EXERCISE OBJECTIVE: Please filter the listing for the string "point" and copy each matching line.

Start of INFORMATION SHOWN

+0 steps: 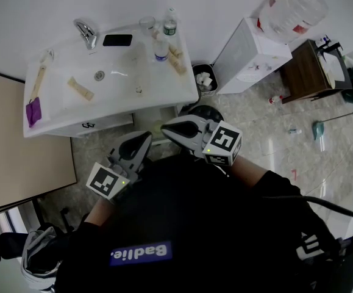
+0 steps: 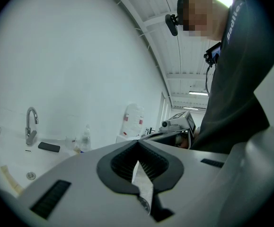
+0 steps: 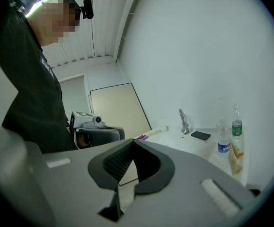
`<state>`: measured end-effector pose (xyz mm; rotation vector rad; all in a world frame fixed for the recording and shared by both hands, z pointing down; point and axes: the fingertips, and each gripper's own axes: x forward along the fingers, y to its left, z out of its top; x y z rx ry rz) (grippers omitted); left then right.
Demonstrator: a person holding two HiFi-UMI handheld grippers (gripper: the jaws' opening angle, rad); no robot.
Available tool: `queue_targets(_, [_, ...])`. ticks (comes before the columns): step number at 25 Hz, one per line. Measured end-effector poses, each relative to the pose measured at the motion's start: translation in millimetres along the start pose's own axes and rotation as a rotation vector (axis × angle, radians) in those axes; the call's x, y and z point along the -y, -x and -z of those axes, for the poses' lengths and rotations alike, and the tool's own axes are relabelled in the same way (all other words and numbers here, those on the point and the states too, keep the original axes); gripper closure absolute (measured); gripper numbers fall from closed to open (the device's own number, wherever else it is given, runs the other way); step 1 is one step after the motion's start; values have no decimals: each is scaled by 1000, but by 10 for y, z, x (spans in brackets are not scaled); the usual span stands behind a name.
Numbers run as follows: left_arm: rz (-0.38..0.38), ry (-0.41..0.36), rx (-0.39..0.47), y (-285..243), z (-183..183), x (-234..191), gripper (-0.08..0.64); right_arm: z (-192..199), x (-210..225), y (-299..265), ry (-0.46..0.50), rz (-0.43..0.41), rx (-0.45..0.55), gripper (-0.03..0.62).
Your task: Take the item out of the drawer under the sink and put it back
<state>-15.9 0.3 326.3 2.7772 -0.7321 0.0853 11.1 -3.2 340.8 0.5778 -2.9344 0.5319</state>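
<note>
The white sink unit (image 1: 112,105) stands against the wall, and the drawer front (image 1: 106,124) below its basin is closed, with a small dark handle (image 1: 88,126). No item from the drawer is in sight. I hold both grippers close to my chest, short of the drawer. The left gripper (image 1: 146,138) (image 2: 137,143) has its jaws together with nothing between them. My right gripper (image 1: 166,129) (image 3: 132,142) is shut and empty too. In each gripper view the other gripper shows beside the dark sleeve.
On the sink top are a faucet (image 1: 86,32), a black phone (image 1: 117,39), two bottles (image 1: 160,47), a wooden brush (image 1: 39,78) and a purple cloth (image 1: 33,110). A bin (image 1: 205,78), a white cabinet (image 1: 247,57) and a water jug (image 1: 292,8) stand to the right; a beige door (image 1: 17,145) is on the left.
</note>
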Motion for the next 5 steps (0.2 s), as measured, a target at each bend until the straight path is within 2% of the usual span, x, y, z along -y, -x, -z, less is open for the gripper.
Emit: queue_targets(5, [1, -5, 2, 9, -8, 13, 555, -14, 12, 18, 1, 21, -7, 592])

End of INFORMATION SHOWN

TASK ANSWER:
`<state>`: measured end-effector pose (xyz mm; rotation vector rad; all in a world frame fixed for the recording and shared by both hands, z pointing down; point and axes: the fingertips, and each gripper's own axes: x forward along the fingers, y to its left, z out of its top; x y z rx ry rz) (grippers omitted); left then right.
Available tool: `queue_targets(_, [_, ...])`. ticks (comes before the columns): step number at 25 Hz, one per line. Measured end-effector poses, each relative to the pose measured at the motion's start: translation in millimetres along the start pose's own axes and rotation as a rotation vector (axis × angle, radians) in those axes; the call's x, y and z point along the -y, -x and -z of those axes, for the poses' lengths and rotations alike, and the tool's own axes are relabelled in the same way (all other words and numbers here, those on the point and the states too, keep the original axes); gripper closure absolute (measured); gripper numbers fall from closed to open (the device's own number, wherever else it is given, runs the other way); step 1 is one step after the motion's start; values have no decimals: each is scaled by 1000, but by 10 for y, z, x (spans in brackets are not scaled); the usual span stands behind a name.

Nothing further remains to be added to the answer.